Unlike The Next Doctor or A Christmas Carol, there was a lack of a consistent ambience throughout the story. Although Victoriana London was extensively recreated, the pacing and atmosphere were horribly disjointed and confused, as it attempted to combine sundry, disparate elements into a coherent whole. Was it a festive, whimsical fairy-tale? Or an exploration into the Doctor’s troubled psyche, his bereavement and guilt eclipsing any positivity in his life; with the streets of Victorian London becoming a symbolic labyrinth of his search for an escape from his past? Or was it intended to be a story about an estranged father reconciling with his children in time for Christmas?

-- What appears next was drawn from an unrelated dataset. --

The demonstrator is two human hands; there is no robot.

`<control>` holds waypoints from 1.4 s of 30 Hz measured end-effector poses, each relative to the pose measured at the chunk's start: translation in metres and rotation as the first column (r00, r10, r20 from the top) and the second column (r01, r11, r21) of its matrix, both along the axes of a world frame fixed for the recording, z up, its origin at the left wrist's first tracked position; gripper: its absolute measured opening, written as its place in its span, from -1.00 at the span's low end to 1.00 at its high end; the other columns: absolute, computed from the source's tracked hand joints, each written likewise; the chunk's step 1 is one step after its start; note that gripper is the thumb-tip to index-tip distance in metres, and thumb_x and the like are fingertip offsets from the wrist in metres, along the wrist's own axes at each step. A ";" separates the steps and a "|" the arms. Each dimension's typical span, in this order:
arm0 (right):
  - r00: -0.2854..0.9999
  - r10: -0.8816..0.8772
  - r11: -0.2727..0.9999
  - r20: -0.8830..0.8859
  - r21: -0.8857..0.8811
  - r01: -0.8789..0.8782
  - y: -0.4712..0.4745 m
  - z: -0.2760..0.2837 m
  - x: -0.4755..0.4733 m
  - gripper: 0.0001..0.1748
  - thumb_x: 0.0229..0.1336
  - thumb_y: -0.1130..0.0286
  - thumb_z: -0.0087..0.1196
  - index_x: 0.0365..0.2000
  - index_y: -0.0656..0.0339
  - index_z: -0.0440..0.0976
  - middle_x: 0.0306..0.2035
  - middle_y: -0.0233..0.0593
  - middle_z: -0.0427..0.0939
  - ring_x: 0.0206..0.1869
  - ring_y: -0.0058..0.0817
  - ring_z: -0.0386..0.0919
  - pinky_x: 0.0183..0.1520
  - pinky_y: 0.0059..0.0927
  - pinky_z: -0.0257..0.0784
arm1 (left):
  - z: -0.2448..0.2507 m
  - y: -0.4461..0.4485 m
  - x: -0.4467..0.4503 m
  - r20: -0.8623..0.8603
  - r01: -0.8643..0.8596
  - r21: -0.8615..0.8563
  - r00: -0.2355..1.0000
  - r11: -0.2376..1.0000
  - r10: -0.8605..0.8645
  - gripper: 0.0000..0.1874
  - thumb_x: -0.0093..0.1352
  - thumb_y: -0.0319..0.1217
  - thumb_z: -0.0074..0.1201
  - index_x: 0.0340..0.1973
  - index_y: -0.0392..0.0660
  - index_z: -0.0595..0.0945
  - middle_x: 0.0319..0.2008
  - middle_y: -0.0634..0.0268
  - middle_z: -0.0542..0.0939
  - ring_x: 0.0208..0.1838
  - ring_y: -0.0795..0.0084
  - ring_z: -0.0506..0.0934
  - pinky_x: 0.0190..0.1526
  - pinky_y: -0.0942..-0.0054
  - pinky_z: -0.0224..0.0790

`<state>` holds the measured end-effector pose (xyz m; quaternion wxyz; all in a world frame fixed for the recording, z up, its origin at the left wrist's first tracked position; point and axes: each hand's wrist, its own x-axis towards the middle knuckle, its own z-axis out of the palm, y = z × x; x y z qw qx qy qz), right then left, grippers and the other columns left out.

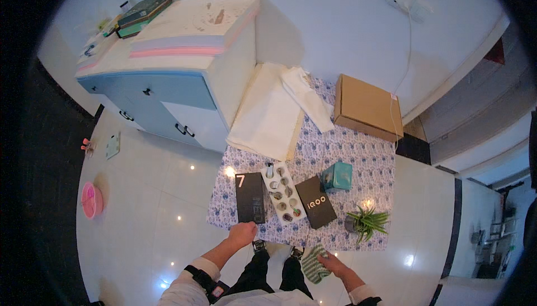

If the Paternoster Gang had been eliminated, and the focal point of the narrative had either been on the Doctor – say coming to terms with his recent loss, the audience witnessing minute details like the Doctor adopting his new attire, over a passage of time (rather than bypassing such details; which appear trivial, but are rather rich with consequence) – or on Captain Latimer, and his relationship with his children and governess, the Doctor acting as a figure in the shadows, who encourages Latimer to voice his secret affections for Clara, then The Snowmen could certainly have risen to the quality of A Christmas Carol. As it stands, the Doctor’s darker turn was ultimately pointless, as he brightens up all too quickly (why didn’t he just walk away when Clara called after him, if he was truly self-absorbed and distanced from humanity these days?), which seems contrary to initial impressions that the Doctor is gradually darkening over the course of the series. (In a way, I’ve pictured his dynamic with Clara as being reminiscent of the Seventh Doctor’s avuncular relationship with Ace, the Doctor mentoring Clara whilst uncovering the mystery behind her (as Ace was one of the wolves of Fenric, perhaps too Clara is an instrument of a greater force): whether or not this will be the case remains unseen.) One of the joys of A Christmas Carol was the emphasis on characterisation, presenting a few key ideas that were unpacked and deconstructed, while being intelligible to a viewing audience. The Snowmen lost any sense of direction in its cumbersome exposition and ill-fraught juxtaposition of scenes.
Finally, the title sequence and theme-tune are much improved, and while I’m not keen on the redesign of the TARDIS interior (or the lack of elucidation within the story itself) it looks like Journey to the Centre of the TARDIS may surprise me yet.